Work to complete - Each line below is to be written out once more, precisely as given.

Raw data -
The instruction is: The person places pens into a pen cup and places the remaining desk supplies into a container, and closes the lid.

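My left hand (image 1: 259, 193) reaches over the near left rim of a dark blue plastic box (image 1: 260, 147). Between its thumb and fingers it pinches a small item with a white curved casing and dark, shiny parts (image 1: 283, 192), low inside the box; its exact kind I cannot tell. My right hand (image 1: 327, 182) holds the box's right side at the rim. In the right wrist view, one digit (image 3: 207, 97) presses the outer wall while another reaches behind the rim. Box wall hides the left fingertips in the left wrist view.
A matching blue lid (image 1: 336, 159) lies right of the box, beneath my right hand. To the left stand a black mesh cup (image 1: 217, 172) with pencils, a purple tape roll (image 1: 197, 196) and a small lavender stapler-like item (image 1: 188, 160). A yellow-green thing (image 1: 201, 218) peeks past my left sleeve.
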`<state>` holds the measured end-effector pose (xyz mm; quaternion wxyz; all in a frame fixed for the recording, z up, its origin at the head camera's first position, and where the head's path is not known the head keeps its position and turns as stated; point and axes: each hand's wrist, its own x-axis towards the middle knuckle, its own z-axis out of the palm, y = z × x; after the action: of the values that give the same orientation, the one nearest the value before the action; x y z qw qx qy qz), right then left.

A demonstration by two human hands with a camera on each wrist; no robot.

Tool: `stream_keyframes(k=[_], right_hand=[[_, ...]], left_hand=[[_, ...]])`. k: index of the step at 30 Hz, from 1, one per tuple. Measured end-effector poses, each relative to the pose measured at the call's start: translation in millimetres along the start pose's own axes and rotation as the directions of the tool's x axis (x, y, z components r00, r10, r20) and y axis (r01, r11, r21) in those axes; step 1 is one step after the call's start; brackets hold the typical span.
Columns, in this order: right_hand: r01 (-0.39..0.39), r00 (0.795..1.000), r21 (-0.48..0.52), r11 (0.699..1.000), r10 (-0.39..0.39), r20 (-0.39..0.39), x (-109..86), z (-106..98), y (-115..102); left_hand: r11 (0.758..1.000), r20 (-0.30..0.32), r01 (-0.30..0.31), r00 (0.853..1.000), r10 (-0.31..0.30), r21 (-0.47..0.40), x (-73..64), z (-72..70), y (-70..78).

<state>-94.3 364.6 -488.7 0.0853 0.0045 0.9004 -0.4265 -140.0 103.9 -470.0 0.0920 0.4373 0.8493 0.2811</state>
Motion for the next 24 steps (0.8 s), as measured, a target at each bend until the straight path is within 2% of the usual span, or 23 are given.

Result of the task -
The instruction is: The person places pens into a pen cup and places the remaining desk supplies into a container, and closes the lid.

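My left hand (image 1: 259, 193) reaches over the near left rim of a dark blue plastic box (image 1: 260, 147). Between its thumb and fingers it pinches a small item with a white curved casing and dark, shiny parts (image 1: 283, 192), low inside the box; its exact kind I cannot tell. My right hand (image 1: 327, 182) holds the box's right side at the rim. In the right wrist view, one digit (image 3: 207, 97) presses the outer wall while another reaches behind the rim. Box wall hides the left fingertips in the left wrist view.
A matching blue lid (image 1: 336, 159) lies right of the box, beneath my right hand. To the left stand a black mesh cup (image 1: 217, 172) with pencils, a purple tape roll (image 1: 197, 196) and a small lavender stapler-like item (image 1: 188, 160). A yellow-green thing (image 1: 201, 218) peeks past my left sleeve.
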`<state>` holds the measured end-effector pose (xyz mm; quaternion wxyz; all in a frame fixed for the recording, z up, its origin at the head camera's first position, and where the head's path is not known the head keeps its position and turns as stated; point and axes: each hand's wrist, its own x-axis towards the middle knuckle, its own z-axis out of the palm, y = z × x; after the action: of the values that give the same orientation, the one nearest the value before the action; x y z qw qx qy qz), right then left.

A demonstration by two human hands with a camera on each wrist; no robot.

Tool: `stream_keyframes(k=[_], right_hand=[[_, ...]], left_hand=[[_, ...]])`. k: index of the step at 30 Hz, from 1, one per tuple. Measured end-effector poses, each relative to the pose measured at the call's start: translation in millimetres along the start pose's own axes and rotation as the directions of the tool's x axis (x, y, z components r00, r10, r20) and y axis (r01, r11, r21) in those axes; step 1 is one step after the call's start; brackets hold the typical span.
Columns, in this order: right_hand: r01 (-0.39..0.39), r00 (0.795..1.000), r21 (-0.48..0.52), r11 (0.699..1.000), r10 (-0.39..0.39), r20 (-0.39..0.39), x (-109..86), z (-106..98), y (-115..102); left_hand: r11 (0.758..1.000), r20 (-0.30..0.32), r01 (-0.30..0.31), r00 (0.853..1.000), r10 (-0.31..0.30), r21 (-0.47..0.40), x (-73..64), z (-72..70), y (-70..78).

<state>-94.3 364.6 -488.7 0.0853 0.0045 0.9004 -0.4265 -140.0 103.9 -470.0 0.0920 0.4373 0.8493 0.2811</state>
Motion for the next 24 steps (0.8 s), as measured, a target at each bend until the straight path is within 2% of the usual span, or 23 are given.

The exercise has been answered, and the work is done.